Inspire, expires: The first breath of the Charcot Project

Is MS a problem caused by a virus?

Is the world flat?

The INSPIRE trial set out to investigate one of these following an anecdote that a person, who had MS but was treated with HIV-inhibiting treatment, did well. 

Was this a fluke or the beginning of a new era in MS research?

You know the answer. Yep, the trial was not a success.

This study looked at raltegravir, rather than looking at HAART, which is a cocktail of drugs used to inhibit HIV.

Why? Because a company making raltegravir sponsored the study. 

However, raltegravir is an integrase inhibitor. This means it aims to stop virus integrating into the host's genome to cause infection. 

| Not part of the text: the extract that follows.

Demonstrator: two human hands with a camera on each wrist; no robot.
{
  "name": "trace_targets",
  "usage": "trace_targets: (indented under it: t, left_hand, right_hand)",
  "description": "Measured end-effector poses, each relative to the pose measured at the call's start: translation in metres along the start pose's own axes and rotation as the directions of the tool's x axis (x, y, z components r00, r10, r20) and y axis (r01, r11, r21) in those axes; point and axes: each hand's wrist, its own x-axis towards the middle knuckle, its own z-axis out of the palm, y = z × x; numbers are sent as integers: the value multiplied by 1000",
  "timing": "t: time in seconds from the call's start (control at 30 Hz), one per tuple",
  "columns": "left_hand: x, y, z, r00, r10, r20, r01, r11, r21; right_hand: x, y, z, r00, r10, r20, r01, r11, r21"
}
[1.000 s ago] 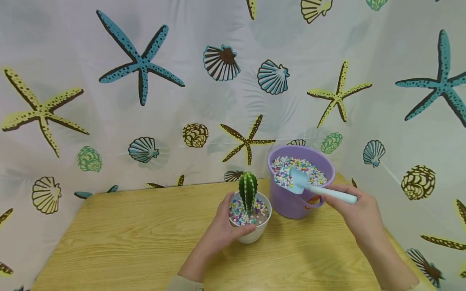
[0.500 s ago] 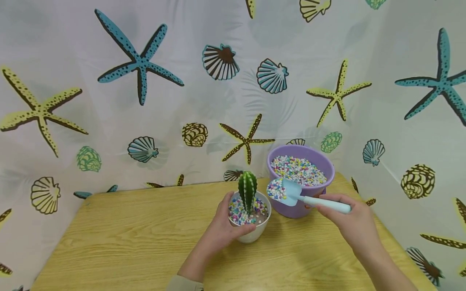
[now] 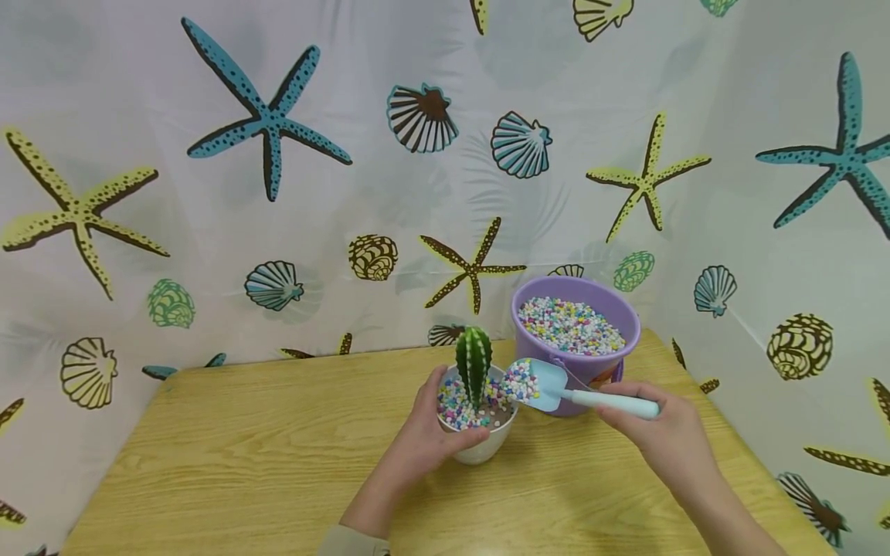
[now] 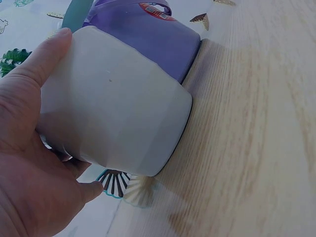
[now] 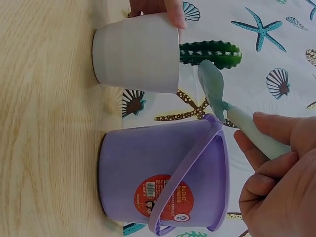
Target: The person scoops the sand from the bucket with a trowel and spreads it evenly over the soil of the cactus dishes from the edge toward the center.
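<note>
Holding the pot [image 3: 480, 444] steady, the left hand [image 3: 424, 440] wraps round it. Right hand [image 3: 660, 440] grips a scoop [image 3: 549, 386] of pebbles [image 3: 520, 381] beside the cactus [image 3: 473, 363].

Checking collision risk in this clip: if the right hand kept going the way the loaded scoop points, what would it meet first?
Probably the cactus in the white pot. The right hand aims the scoop leftward over the pot's rim; its tip looks just short of the cactus, though depth is unclear.

My left hand [image 3: 427, 432] grips the white cactus pot [image 3: 480, 440]; my right hand [image 3: 660, 440] holds a blue scoop [image 3: 549, 384] of coloured pebbles [image 3: 520, 380] just over its rim.
</note>
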Motion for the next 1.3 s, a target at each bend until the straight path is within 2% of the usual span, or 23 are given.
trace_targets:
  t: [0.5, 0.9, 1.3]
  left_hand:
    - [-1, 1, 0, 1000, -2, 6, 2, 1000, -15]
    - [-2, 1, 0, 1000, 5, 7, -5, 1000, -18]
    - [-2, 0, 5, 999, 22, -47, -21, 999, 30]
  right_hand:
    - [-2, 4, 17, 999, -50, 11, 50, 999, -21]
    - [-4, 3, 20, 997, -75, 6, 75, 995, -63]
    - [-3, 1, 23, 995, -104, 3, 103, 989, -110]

This is what HIV does to infect. 

However for a human endogenous retrovirus, the virus integrated probably a few thousand years ago. Other viruses may not integrate. Therefore would raltegravir be the most logical choice of an anti-viral? Perhaps not.

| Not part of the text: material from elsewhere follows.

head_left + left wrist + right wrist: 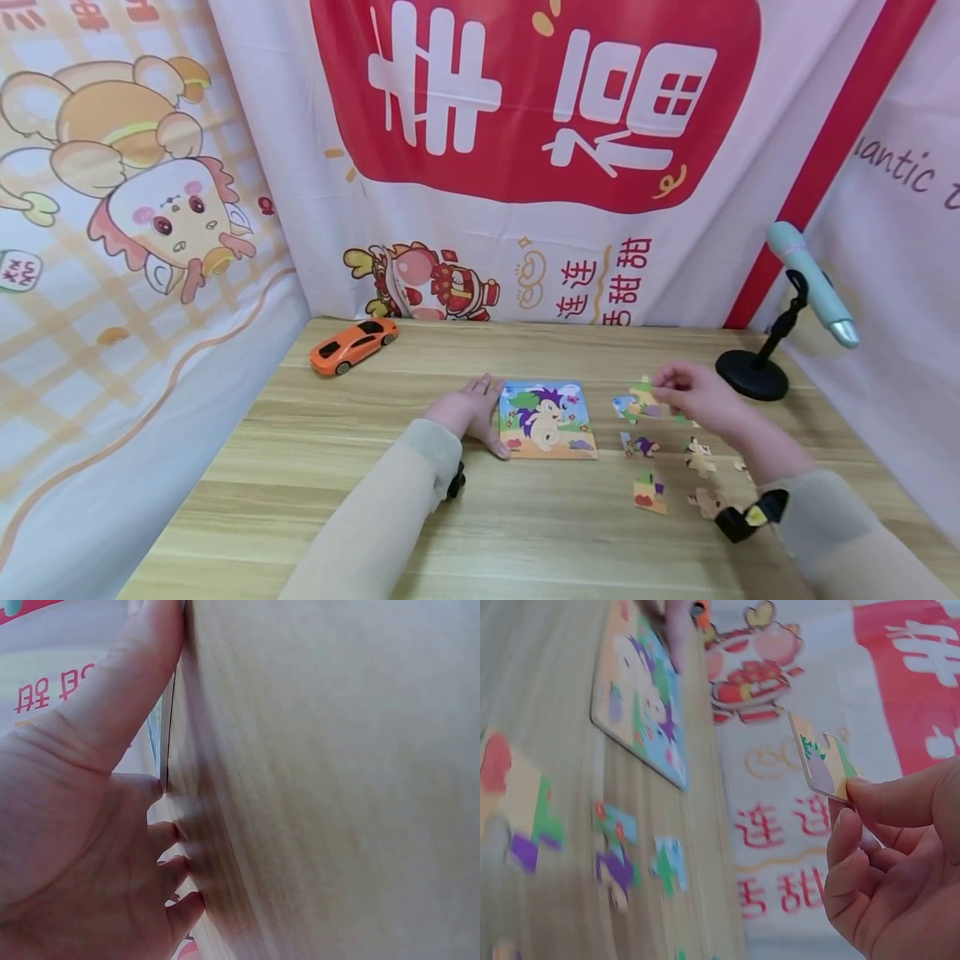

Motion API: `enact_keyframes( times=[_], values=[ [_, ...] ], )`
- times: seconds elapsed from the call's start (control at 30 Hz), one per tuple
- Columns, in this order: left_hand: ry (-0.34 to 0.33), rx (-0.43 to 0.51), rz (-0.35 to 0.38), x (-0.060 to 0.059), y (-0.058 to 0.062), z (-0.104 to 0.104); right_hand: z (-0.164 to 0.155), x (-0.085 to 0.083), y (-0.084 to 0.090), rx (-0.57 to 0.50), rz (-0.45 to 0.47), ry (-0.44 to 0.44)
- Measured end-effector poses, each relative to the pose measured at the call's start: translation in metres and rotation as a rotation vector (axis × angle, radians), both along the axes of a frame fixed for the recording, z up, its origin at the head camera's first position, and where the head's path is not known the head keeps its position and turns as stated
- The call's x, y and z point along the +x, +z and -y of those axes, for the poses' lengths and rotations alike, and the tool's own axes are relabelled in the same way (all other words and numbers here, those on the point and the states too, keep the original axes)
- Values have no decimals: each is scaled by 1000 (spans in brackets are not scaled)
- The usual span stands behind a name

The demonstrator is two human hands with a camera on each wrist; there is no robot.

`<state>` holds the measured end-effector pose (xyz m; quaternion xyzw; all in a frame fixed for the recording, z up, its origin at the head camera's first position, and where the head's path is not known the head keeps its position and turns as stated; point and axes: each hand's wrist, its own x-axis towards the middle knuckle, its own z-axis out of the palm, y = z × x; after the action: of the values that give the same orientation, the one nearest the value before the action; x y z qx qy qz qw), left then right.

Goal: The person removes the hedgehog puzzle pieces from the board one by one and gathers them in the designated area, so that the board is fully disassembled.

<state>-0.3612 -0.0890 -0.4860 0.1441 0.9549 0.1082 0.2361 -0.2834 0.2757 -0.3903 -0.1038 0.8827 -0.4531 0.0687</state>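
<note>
A square puzzle board with a purple-spined hedgehog picture lies flat at mid-table. My left hand rests at its left edge, fingers extended and thumb near the lower left corner. In the left wrist view the thumb and the index finger meet the board's edge, and the other fingertips touch the wood. To the right of the board, my right hand is raised over loose pieces. Its thumb and fingers pinch a puzzle piece, cream and green with a pineapple-like print. Several loose pieces lie below and beside that hand.
An orange toy car stands at the table's back left. At the back right is a light blue microphone on a black round stand. Printed cloths hang behind and on both sides of the wooden table.
</note>
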Motion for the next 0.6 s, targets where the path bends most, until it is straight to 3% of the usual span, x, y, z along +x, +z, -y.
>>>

So whilst the trial failed it does not say the idea of a viral cause of MS is dead.

The paper is available to download and read.

A phase II baseline versus treatment study to determine the efficacy of Raltegravir (Isentress) in preventing progression of relapsing remitting multiple sclerosis as determined by gadolinium-enhanced MRI: 

Julian Gold, Monica Marta, Ute C. Meier, Tove Christensen, David Miller, Daniel Altmann
David Holden, Lucia Bianchi, Rocco Adiutori, David MacManus, Tarek Yousry, Klaus Schmierer
Benjamin Turner, Gavin Giovannoni


Although the aetiology of multiple sclerosis (MS) remains elusive, it is clear that Epstein Barr virus (EBV) and possibly other viruses play a role in the pathogenesis of MS. Laboratory evidence suggests that human endogenous retroviruses (HERVs) could also have a role, but no interventional therapy has determined what will happen if HERVs are suppressed. Recent epidemiological evidence indicates patients with HIV infection have a significantly lower risk of developing MS and that HIV antiretroviral therapies may be coincidentally inhibiting HERVs, or other retroelements, that could be implicated in MS.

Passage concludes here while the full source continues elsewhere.